▸ **Work instructions**:
In the following material, identify every line holding the string "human" and return it.

════════

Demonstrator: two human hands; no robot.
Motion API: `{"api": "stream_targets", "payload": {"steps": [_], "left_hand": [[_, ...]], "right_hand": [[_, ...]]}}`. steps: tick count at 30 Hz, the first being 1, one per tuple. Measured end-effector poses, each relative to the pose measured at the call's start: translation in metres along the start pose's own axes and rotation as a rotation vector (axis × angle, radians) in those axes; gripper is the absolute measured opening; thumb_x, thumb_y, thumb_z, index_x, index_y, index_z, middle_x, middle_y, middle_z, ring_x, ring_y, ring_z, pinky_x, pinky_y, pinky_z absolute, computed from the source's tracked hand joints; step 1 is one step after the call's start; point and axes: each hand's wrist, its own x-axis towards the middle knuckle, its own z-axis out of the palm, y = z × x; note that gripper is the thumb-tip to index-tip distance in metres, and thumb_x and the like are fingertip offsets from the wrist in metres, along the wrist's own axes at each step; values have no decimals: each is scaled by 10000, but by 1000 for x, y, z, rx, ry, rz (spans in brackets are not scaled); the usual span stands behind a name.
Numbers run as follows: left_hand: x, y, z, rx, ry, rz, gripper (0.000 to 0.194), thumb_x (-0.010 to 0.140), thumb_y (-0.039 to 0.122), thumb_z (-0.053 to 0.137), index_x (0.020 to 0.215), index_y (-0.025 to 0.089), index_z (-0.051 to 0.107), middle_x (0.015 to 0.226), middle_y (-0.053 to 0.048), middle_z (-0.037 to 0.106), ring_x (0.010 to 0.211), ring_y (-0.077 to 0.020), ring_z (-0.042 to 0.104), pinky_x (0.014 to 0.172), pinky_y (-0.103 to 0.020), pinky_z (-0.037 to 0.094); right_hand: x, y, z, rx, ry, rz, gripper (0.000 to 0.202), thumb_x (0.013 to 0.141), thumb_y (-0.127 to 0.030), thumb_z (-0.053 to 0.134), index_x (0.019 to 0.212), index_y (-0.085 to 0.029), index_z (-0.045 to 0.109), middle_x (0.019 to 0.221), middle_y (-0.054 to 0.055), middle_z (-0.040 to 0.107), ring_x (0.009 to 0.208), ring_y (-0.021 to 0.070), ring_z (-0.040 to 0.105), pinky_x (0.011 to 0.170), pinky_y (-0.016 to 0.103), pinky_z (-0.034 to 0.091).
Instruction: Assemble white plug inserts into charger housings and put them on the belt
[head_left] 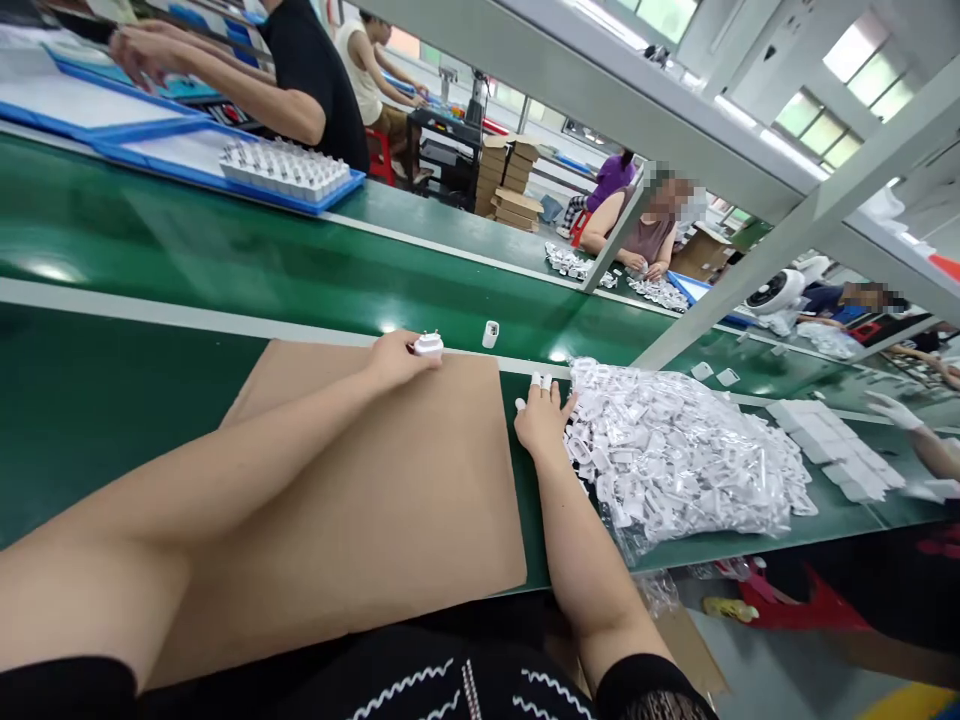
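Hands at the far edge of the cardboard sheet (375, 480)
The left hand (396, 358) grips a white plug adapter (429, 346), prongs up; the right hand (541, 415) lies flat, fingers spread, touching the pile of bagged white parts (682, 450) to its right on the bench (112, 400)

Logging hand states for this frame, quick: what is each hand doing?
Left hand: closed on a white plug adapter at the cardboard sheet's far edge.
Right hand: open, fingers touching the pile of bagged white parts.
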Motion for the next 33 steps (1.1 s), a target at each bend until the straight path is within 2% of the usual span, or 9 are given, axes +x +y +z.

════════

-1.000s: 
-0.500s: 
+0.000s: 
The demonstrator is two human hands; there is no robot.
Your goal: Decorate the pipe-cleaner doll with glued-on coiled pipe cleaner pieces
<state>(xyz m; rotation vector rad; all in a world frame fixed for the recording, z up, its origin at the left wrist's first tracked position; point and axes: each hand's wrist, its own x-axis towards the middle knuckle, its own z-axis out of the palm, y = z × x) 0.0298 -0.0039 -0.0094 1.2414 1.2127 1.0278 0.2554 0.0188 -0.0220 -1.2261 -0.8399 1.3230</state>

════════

▸ **Response area**:
Demonstrator: two human hands; no robot.
The demonstrator is two human hands; there is no robot.

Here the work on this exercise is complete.